City of Boston Golf (MassGolfer reprint), America’s Public Links Cradle—Franklin Park History (PDF). Evidence that, in April 1922, Golf Illustrated reported the City would extend to 18 holes “under the superintendency of Donald J. Ross…,” and that the new 18-hole course opened April 24, 1923; later 1980s reconstruction led by Bill Flynn and architect Phil Wogan; 1989 reopening.
Boston Globe, “Restoration has made George Wright and Franklin Park golfing jewels” (2018): municipal investment context, 2018 Massachusetts Amateur at Franklin Park/George Wright, and general course-feature observations used here only to characterize present conditions; note that this article loosely references Ross’s timing as “late [1920s],” which conflicts with Source 4’s 1922/23 evidence.
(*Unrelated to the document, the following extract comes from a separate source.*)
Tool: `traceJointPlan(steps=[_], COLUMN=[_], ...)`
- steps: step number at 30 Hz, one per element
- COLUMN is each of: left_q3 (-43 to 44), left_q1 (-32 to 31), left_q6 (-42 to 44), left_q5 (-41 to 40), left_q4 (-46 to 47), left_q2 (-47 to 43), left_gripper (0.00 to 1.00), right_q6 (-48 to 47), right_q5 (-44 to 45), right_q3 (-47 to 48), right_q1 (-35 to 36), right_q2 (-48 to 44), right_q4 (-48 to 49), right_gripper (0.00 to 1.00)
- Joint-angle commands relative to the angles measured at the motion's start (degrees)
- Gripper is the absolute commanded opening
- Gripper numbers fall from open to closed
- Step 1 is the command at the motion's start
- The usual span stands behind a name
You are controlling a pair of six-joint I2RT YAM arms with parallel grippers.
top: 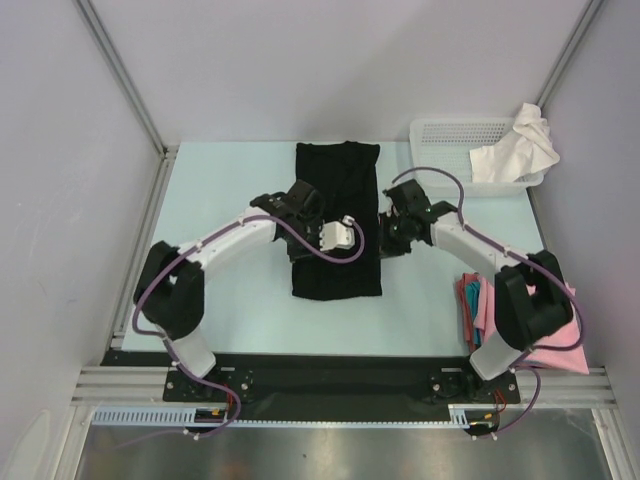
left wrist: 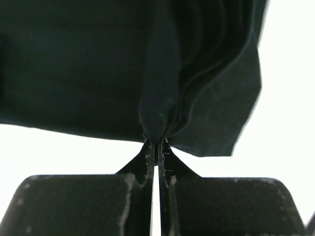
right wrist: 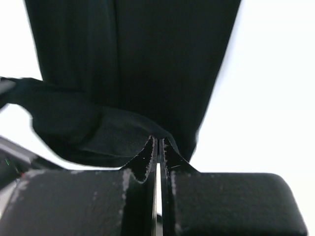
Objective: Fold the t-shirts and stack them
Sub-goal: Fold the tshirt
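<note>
The black t-shirt [top: 337,190] lies as a long strip in the middle of the table. My left gripper [top: 300,205] is shut on its left edge; the left wrist view shows the black cloth [left wrist: 162,118] bunched at the closed fingertips [left wrist: 158,143]. My right gripper [top: 385,235] is shut on its right edge; the right wrist view shows a fold of the black cloth [right wrist: 123,137] pinched at the tips [right wrist: 159,142]. A white t-shirt [top: 520,145] hangs over the basket's rim. Pink and red t-shirts [top: 475,305] lie at the right, partly under the right arm.
A white plastic mesh basket [top: 450,140] stands at the back right. Grey walls enclose the table on the left, back and right. The arm bases sit on a black rail [top: 330,385] at the near edge.
</note>
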Motion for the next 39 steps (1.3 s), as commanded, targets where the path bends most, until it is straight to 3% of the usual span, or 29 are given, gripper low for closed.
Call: traceJointPlan(steps=[1, 12, 27, 28, 31, 32, 33, 34, 37, 39], left_q3=[3.60, 11.86, 19.15, 19.24, 19.77, 20.03, 20.21, 20.47, 20.91, 21.35], left_q1=[3.21, 8.85, 10.78, 10.87, 10.87, 10.96, 10.96, 11.05, 12.19, 13.50], left_q6=[1.62, -4.45, -7.88, -7.88, -7.96, -9.09, -9.71, -11.72, -16.90, -19.55], left_q5=[-1.50, -3.88, -8.28, -8.54, -9.68, -10.81, -11.35, -12.05, -12.58, -14.86], left_q4=[1.33, 9.43, 14.35, 14.70, 14.44, 14.35, 14.35, 14.53, 17.58, 19.70], left_q2=[3.94, 13.00, 22.15, 22.41, 23.38, 23.55, 23.55, 23.47, 20.84, 20.04], left_gripper=[0.00, 0.00, 0.00, 0.00, 0.00, 0.08, 0.20, 0.39, 0.60, 0.66], right_q6=[-3.05, -2.61, -1.03, -0.94, -0.68, -0.41, -0.24, 0.29, -0.75, -1.99], right_q5=[1.30, 0.78, 2.62, 2.88, 2.71, 3.06, 3.15, 3.15, 5.25, 6.57], right_q3=[6.98, 17.27, 22.19, 22.54, 24.04, 24.39, 24.65, 24.83, 24.74, 24.31], right_q1=[-2.15, -5.31, -8.48, -8.65, -9.44, -9.88, -10.32, -11.46, -12.35, -12.17], right_q2=[4.26, 17.97, 23.61, 23.96, 25.27, 25.45, 25.28, 24.84, 21.77, 19.75], right_q4=[4.64, 5.79, 6.40, 6.49, 6.93, 6.75, 6.66, 7.10, 7.89, 8.16], right_gripper=[0.00, 0.00, 0.00, 0.01, 0.21, 0.28, 0.41, 0.45, 0.54, 0.56])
GolfPass, “Architect Mark Mungeam oversees revival of historic Boston munis” (2018): states Ross expanded Franklin Park to 18 in 1922 and acknowledges uncertainty as to which present holes belong to which era; documents Mungeam’s continued role since 2003.
Golf Course Architecture, “The return of George Wright and the ghost of Olmsted” (2021): notes Mungeam has worked at William J. Devine since 2003; includes image captions of Franklin Park.
GOLF.com, “The second-oldest muni in the U.S. is loaded with throwback charm…” (2022): contemporary, descriptive account of Franklin Park’s present-day playing features (blind shots, elevation shifts, rock outcrops, “turtleback” greens) used to characterize current experience rather than to attribute features to Ross.